A number of people liked the post, prompting me to strike up a conversation with one of them. When I did, I caught myself offering this person the mechanics of a craving.

Isolation is the single most precious advantage that the disease of alcoholism weilds over the alcoholic. When a craving hits me, I hyperfocus on every drop of alcohol in the room until everything, and everyone else, disappears from my consciousness. My disease sweeps me from wherever the hell I am to an island in my head, where it challenges me to a duel I can't turn down.

Since I cannot fight a disease that centers in the brain, single-handed combat is stressful, exhausting, and ultimately futile.

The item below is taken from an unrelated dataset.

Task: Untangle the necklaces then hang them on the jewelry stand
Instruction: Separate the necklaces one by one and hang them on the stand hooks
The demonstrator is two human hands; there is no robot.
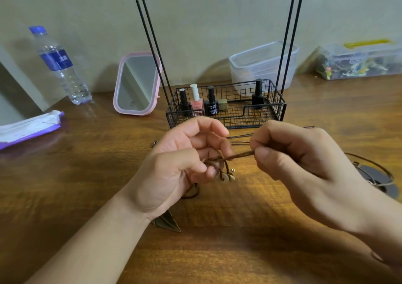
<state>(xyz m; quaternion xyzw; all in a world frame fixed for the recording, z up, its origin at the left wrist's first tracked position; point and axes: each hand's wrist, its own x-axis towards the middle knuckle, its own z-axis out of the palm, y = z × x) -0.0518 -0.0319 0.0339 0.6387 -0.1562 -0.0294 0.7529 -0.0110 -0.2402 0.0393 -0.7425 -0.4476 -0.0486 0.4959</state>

The only way to beat it is to turn the craving on it's head by offering assistance to those in need. In reaching out to another alcoholic to make sire they had all their supports in place for one of the most difficult days of the year, I was able to get off my island, and make it through the holiday sober.

And because I got through the holiday sober, I had the chance to reconnect with my daughter. We had listened to music in her room and when I went to leave she told me not to. I stayed, perhaps not knowing why, she snuggled up to me, and for the first time since she was a child, Olivia fell asleep in my arms. I listened to her breathing become softer, more rythmic, and slipped away into my room, content that I had resumed the place in my daughter's life where I needed to be.

This is what remember about sobriety...love and trust.